Background: Novel vaccines targeting the world's deadliest pathogen Mycobacterium tuberculosis (Mtb) are urgently needed as the efficacy of the Bacillus Calmette-Guérin (BCG) vaccine in its current use is limited. HLA-E is a virtually monomorphic unconventional antigen presentation molecule, and HLA-E-restricted Mtb-specific CD8⁺ T cells can control intracellular Mtb growth, making HLA-E a promising vaccine target for Mtb. Methods: In this study, we evaluated the frequency and phenotype of HLA-E-restricted Mtb-specific CD4⁺/CD8⁺ T cells in the circulation and bronchoalveolar lavage fluid of two independent non-human primate (NHP) studies and from humans receiving BCG either intradermally or mucosally.
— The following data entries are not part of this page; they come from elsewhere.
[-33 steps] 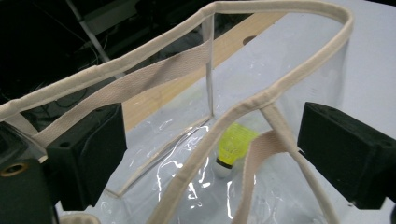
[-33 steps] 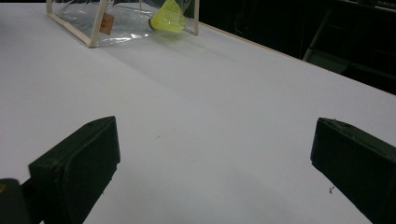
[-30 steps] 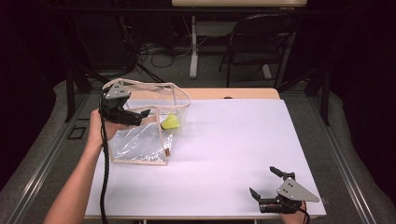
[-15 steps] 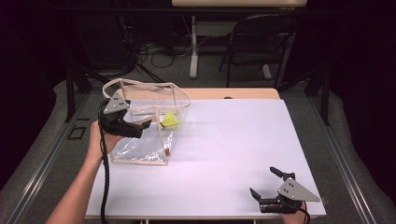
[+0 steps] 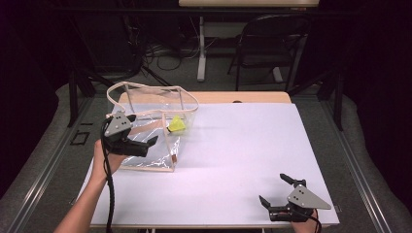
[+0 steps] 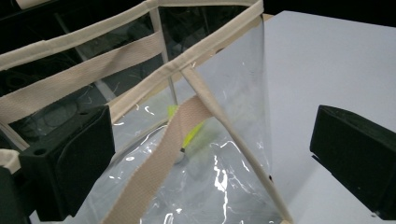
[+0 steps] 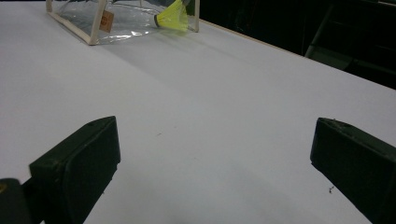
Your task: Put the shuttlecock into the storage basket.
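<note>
Item: clear plastic bag (image 5: 150, 131) with beige webbing trim, standing open-mouthed on the white table (image 5: 243, 160), directly ahead of the left gripper (image 5: 151, 142) and well apart from the right gripper (image 5: 273, 190). The bag's stiff walls hold its mouth open, presumably so things can be dropped in from above. Contents: one yellow shuttlecock (image 5: 177, 125), lying inside the bag at its far corner, beyond the left gripper's tips; in the left gripper view the shuttlecock (image 6: 191, 133) shows through the plastic, past a slack beige handle strap (image 6: 163, 158) that droops across the near wall between the jaws. Left gripper: jaws have just been opening and now stand wide apart, gripping nothing; the bag's near corner and strap lie in the gap between them but neither pad presses on either, which reads as a release with the shuttlecock left inside. Right gripper: jaws spread wide, empty, low over bare table at the near right corner, seemingly parked there so as to leave the working side free; from its own view the bag (image 7: 121, 18) and shuttlecock (image 7: 172, 19) sit far ahead and to its left. Surroundings: a dark chair (image 5: 272, 43) and loose cables (image 5: 165, 48) on the floor beyond the table's far edge.
</note>
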Demonstrator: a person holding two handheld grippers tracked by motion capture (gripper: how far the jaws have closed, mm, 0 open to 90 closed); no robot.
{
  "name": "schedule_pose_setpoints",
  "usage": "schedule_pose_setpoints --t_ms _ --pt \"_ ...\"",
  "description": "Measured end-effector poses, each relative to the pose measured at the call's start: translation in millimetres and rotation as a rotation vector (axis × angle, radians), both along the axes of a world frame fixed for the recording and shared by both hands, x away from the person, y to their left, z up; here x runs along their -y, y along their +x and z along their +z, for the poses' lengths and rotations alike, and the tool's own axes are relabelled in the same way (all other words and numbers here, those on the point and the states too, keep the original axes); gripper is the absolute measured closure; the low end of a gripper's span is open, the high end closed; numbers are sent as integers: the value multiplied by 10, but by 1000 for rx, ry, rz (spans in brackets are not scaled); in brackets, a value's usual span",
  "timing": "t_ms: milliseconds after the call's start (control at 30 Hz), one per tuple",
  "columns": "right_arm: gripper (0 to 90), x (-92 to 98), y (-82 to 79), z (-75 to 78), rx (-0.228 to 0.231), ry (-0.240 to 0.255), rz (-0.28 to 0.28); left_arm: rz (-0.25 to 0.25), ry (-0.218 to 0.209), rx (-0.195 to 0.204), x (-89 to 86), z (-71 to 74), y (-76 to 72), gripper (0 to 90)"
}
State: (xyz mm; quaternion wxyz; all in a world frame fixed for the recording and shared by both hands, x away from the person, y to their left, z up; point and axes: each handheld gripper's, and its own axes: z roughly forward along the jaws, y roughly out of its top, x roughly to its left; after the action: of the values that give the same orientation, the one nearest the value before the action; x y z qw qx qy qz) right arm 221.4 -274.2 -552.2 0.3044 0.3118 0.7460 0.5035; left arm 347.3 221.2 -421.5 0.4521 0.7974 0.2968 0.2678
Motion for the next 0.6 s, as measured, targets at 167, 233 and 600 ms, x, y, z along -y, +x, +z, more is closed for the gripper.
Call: schedule_pose_setpoints --t_ms 167,233,600 --pt "12 -8 -4 6 8 -3 0 -7 -31 15 5 -51 -114 0" --pt "12 -7 -7 9 9 -4 1 -14 -35 18 13 -83 -160 0" --pt "12 -19 -23 19 13 -8 2 -46 -45 -3 70 -292 -393 0"
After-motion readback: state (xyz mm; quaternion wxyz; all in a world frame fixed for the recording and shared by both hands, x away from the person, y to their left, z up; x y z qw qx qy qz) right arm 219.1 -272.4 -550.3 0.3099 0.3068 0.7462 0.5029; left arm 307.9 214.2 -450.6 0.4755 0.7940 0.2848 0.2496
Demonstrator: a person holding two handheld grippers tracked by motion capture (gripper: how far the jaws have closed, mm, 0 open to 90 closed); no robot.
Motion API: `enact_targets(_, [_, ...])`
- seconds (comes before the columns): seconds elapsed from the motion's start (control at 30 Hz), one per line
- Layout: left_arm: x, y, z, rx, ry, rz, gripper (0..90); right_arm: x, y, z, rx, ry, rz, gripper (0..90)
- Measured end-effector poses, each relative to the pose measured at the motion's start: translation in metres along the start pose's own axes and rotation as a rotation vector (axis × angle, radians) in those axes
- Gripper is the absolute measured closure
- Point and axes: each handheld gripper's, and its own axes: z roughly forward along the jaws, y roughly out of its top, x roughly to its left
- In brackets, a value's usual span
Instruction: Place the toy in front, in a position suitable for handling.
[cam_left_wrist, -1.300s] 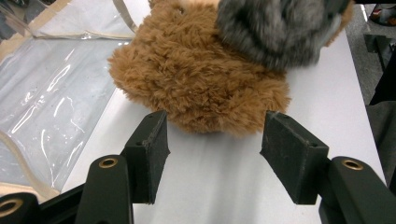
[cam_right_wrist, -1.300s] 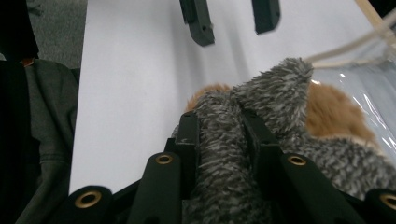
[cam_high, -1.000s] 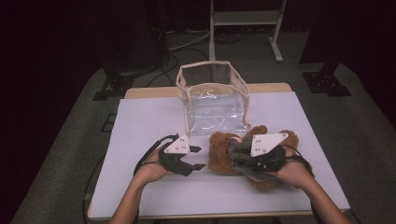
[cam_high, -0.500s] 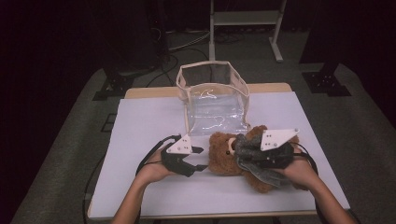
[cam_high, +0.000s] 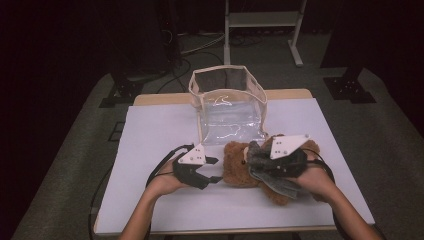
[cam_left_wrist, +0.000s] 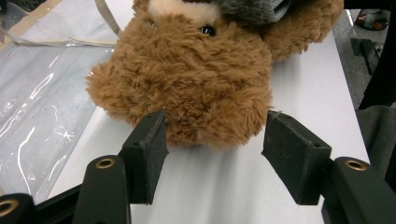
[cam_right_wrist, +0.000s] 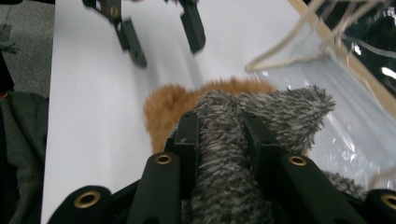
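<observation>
A brown plush bear (cam_high: 235, 167) lies on the white table top, with a grey fuzzy cloth (cam_high: 270, 175) over its body. My right gripper (cam_high: 255, 162) is shut on a fold of that grey cloth (cam_right_wrist: 224, 154), and the bear's fur (cam_right_wrist: 168, 107) shows just beyond the jaws. My left gripper (cam_high: 216, 170) stands open at the bear's head (cam_left_wrist: 196, 79). In the left gripper view (cam_left_wrist: 215, 149) one pad brushes the fur and the other stands apart from it.
A clear plastic bag with beige trim (cam_high: 230, 107) stands open just behind the bear, its near side lying flat on the table. The white table top (cam_high: 150, 135) stretches out to the left. Dark floor and stand legs lie beyond the table.
The grey cloth in my right gripper has bunched up and shows more toward the bear's head. My left gripper has stayed where it was.
</observation>
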Motion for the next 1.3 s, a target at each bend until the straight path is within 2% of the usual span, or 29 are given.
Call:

Results: BCG vaccination followed by Mtb challenge in NHPs did not affect the frequency of circulating and local HLA-E-Mtb CD4⁺ and CD8⁺ T cells, and we saw the same in humans receiving BCG. HLA-E-Mtb T cell frequencies were significantly increased after Mtb challenge in unvaccinated NHPs, which was correlated with higher TB pathology. Conclusions: Together, HLA-E-Mtb-restricted T cells are minimally induced by BCG in humans and rhesus macaques (RMs) but can be elicited after Mtb infection in unvaccinated RMs. These results give new insights into targeting HLA-E as a potential immune mechanism against TB.